### PROBLEM STATEMENT
Would you reproduce every line of the material exactly?

### PROVIDED MATERIAL

+---+

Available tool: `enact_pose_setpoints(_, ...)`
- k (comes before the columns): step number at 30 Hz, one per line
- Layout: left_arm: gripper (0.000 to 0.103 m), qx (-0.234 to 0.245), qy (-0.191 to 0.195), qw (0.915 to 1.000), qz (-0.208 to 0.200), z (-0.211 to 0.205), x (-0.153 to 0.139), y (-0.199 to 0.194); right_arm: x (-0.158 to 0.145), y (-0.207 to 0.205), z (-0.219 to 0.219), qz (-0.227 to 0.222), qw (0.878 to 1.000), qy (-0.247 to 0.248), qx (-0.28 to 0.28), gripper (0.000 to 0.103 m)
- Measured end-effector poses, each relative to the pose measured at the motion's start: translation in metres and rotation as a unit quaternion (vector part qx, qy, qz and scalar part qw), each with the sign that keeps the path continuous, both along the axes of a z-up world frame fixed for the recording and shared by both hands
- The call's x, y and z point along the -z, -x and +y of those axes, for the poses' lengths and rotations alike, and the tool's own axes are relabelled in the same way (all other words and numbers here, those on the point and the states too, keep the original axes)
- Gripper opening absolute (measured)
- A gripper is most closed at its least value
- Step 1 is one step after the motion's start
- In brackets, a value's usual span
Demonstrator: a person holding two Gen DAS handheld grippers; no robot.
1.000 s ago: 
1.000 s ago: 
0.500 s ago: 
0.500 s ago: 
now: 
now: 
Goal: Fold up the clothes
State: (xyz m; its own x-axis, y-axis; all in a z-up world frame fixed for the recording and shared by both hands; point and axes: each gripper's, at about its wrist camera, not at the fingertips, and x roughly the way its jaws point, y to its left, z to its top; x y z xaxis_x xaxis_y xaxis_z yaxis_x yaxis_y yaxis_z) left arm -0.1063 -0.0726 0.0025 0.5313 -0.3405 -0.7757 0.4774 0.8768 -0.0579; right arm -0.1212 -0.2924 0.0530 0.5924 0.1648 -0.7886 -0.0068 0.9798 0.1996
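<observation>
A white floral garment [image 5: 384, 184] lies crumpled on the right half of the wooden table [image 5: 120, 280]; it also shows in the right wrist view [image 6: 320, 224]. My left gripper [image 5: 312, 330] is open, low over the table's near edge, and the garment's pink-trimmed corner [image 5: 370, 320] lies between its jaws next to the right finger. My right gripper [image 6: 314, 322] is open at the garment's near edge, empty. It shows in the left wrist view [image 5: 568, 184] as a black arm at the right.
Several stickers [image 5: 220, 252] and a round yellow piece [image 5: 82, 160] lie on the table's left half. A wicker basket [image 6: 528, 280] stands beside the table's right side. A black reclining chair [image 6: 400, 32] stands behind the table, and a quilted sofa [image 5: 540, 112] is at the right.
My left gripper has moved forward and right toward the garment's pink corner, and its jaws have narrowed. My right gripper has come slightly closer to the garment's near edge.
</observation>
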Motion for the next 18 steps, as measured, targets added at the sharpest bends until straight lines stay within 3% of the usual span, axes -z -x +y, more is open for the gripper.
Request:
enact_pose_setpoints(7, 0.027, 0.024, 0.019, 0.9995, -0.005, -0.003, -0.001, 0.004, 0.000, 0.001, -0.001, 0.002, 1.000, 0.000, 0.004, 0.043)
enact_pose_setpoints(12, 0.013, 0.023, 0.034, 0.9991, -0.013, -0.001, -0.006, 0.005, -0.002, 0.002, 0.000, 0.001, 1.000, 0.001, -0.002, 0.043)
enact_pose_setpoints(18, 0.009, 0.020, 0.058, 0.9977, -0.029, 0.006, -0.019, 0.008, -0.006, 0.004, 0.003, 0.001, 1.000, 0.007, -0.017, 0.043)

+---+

### RESPONSE TO THE EXERCISE
Available tool: `enact_pose_setpoints(_, ...)`
- k (comes before the columns): step number at 30 Hz, one per line
- Layout: left_arm: gripper (0.000 to 0.103 m), qx (-0.234 to 0.245), qy (-0.191 to 0.195), qw (0.915 to 1.000), qz (-0.208 to 0.200), z (-0.211 to 0.205), x (-0.153 to 0.139), y (-0.199 to 0.194); right_arm: x (-0.158 to 0.145), y (-0.207 to 0.205), z (-0.219 to 0.219), qz (-0.227 to 0.222), qw (0.878 to 1.000), qy (-0.247 to 0.248), qx (-0.28 to 0.28), gripper (0.000 to 0.103 m)
- Measured end-effector poses, each relative to the pose measured at the motion's start: translation in metres and rotation as a unit quaternion (vector part qx, qy, qz and scalar part qw), each with the sign that keeps the path continuous, both along the axes of a z-up world frame fixed for the recording and shared by both hands
- The call's x, y and z point along the -z, -x and +y of those axes, for the poses' lengths and rotations alike, and the tool's own axes are relabelled in the same way (all other words and numbers here, those on the point and the states too, keep the original axes)
- Gripper opening absolute (measured)
- A gripper is most closed at its least value
- Step 1 is one step after the motion's start
- In brackets, a value's usual span
Demonstrator: a person holding two Gen DAS handheld grippers; no robot.
1.000 s ago: 
1.000 s ago: 
0.500 s ago: 
0.500 s ago: 
now: 
now: 
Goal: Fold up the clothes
State: (xyz m; its own x-axis, y-axis; all in a z-up world frame fixed for the recording and shared by both hands; point and axes: each gripper's, at about its wrist camera, not at the fingertips, and x roughly the way its jaws point, y to its left, z to its top; x y z xaxis_x xaxis_y xaxis_z yaxis_x yaxis_y yaxis_z) left arm -0.1063 -0.0726 0.0025 0.5313 -0.3405 -0.7757 0.4774 0.8768 -0.0579; right arm -0.1212 -0.2924 0.0530 0.5924 0.1648 -0.7886 -0.0068 0.9798 0.1996
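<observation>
A white floral garment [image 5: 384, 184] lies crumpled on the right half of the wooden table [image 5: 120, 280]; it also shows in the right wrist view [image 6: 320, 224]. My left gripper [image 5: 312, 330] is open, low over the table's near edge, and the garment's pink-trimmed corner [image 5: 370, 320] lies between its jaws next to the right finger. My right gripper [image 6: 314, 322] is open at the garment's near edge, empty. It shows in the left wrist view [image 5: 568, 184] as a black arm at the right.
Several stickers [image 5: 220, 252] and a round yellow piece [image 5: 82, 160] lie on the table's left half. A wicker basket [image 6: 528, 280] stands beside the table's right side. A black reclining chair [image 6: 400, 32] stands behind the table, and a quilted sofa [image 5: 540, 112] is at the right.
My left gripper has moved forward and right toward the garment's pink corner, and its jaws have narrowed. My right gripper has come slightly closer to the garment's near edge.
</observation>
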Motion for the next 18 steps, as measured, targets added at the sharpest bends until straight lines stay within 3% of the usual span, axes -z -x +y, more is open for the gripper.
Request:
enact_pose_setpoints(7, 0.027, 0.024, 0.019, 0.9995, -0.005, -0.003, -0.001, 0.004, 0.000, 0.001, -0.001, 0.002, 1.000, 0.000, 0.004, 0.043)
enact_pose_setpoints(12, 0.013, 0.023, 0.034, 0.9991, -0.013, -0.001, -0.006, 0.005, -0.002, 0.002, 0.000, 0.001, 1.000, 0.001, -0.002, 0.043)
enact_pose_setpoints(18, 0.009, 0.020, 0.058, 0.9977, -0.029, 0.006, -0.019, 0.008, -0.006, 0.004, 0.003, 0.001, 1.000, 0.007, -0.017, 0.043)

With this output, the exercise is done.